__WORK REQUEST__. Could you say how many lines in the entries contain the string "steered"? Give only that number.

[Items from a data source]

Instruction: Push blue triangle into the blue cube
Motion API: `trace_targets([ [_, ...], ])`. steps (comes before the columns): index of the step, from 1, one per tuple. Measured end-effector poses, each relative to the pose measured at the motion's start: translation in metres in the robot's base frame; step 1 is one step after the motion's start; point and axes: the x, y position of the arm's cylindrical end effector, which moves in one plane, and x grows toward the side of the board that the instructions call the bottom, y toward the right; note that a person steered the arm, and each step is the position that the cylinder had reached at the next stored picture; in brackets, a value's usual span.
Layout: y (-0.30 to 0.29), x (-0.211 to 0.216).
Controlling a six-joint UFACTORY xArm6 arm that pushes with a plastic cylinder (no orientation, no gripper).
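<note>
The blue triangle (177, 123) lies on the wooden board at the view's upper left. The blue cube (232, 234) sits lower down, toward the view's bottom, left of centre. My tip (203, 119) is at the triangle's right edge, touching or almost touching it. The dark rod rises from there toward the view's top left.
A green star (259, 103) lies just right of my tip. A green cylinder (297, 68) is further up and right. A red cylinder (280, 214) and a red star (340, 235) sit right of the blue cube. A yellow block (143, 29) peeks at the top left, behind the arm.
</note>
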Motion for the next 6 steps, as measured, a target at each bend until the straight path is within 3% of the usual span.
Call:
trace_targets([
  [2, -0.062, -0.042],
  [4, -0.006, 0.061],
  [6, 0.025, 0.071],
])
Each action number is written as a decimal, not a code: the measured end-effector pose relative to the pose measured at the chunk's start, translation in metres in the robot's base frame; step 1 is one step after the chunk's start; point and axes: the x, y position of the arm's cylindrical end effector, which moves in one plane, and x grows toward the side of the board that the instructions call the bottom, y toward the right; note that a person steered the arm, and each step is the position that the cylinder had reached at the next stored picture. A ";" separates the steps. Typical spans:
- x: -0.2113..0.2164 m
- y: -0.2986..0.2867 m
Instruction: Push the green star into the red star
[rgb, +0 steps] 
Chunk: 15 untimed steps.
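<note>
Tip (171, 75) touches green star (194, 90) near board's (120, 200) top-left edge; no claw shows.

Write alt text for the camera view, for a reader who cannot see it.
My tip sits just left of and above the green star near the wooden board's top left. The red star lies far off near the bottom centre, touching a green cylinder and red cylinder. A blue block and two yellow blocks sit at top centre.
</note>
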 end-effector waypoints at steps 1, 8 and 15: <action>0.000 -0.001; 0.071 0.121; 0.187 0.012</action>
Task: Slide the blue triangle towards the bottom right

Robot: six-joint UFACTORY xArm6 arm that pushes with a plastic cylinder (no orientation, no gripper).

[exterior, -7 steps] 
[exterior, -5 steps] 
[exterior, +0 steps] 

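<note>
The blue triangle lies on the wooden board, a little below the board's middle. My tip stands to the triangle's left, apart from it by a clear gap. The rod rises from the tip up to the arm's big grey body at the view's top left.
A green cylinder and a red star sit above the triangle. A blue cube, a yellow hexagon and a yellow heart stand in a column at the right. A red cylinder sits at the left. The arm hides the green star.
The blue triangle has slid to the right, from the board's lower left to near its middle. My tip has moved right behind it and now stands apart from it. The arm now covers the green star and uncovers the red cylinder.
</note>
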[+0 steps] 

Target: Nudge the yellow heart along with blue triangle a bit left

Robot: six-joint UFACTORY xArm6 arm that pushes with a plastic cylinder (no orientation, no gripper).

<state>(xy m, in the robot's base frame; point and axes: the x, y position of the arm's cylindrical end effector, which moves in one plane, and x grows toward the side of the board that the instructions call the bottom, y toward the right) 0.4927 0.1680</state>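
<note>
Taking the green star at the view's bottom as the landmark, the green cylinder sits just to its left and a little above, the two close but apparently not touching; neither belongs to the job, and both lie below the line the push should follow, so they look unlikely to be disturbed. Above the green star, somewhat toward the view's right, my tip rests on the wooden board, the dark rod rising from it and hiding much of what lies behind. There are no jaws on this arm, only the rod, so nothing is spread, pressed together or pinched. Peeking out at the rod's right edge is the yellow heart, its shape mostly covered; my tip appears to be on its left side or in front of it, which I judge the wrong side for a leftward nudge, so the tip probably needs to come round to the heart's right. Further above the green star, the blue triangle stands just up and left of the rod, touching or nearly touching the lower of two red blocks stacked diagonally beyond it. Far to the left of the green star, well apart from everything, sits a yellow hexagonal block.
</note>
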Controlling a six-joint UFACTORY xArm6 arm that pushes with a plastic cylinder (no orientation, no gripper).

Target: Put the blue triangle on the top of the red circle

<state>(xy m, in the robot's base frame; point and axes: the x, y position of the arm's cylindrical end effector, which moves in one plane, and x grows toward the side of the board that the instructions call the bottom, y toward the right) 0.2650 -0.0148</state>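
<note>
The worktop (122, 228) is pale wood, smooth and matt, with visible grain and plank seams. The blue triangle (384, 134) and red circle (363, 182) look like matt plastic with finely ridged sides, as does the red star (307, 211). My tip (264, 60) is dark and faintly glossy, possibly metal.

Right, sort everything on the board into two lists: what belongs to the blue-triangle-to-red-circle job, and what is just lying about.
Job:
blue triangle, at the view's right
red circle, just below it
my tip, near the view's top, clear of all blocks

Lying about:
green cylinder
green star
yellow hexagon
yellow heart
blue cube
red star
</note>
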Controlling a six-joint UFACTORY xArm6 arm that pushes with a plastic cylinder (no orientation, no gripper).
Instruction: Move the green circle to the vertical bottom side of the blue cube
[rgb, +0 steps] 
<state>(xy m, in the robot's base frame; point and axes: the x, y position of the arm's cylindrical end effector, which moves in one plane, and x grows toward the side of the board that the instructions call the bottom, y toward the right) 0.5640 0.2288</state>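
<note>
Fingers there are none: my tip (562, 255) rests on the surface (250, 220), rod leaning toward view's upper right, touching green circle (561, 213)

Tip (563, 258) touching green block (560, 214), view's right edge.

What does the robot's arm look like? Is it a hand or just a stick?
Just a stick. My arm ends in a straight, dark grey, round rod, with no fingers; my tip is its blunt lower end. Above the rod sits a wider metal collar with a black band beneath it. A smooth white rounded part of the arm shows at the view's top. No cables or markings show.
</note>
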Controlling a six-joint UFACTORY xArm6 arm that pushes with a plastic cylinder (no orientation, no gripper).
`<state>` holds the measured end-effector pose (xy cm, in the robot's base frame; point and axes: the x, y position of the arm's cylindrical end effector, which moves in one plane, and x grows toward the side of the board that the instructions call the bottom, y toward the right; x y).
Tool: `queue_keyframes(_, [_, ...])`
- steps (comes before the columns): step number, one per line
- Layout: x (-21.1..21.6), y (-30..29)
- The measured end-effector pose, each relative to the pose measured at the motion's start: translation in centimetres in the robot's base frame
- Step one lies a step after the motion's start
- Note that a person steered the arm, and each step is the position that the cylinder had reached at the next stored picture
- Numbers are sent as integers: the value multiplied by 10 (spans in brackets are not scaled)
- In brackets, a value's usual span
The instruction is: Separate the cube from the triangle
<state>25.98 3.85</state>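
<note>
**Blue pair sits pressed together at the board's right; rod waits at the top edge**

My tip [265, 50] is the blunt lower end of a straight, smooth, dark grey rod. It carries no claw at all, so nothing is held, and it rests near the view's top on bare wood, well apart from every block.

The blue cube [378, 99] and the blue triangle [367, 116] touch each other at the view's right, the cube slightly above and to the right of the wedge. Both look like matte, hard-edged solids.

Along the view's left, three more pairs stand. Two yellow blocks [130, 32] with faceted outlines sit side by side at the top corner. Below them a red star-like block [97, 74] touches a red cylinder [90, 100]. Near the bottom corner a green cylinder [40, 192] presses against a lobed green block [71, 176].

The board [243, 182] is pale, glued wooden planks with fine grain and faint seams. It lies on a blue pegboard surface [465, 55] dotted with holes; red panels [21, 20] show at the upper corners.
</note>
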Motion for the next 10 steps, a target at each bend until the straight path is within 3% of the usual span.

__TASK ANSWER__. 3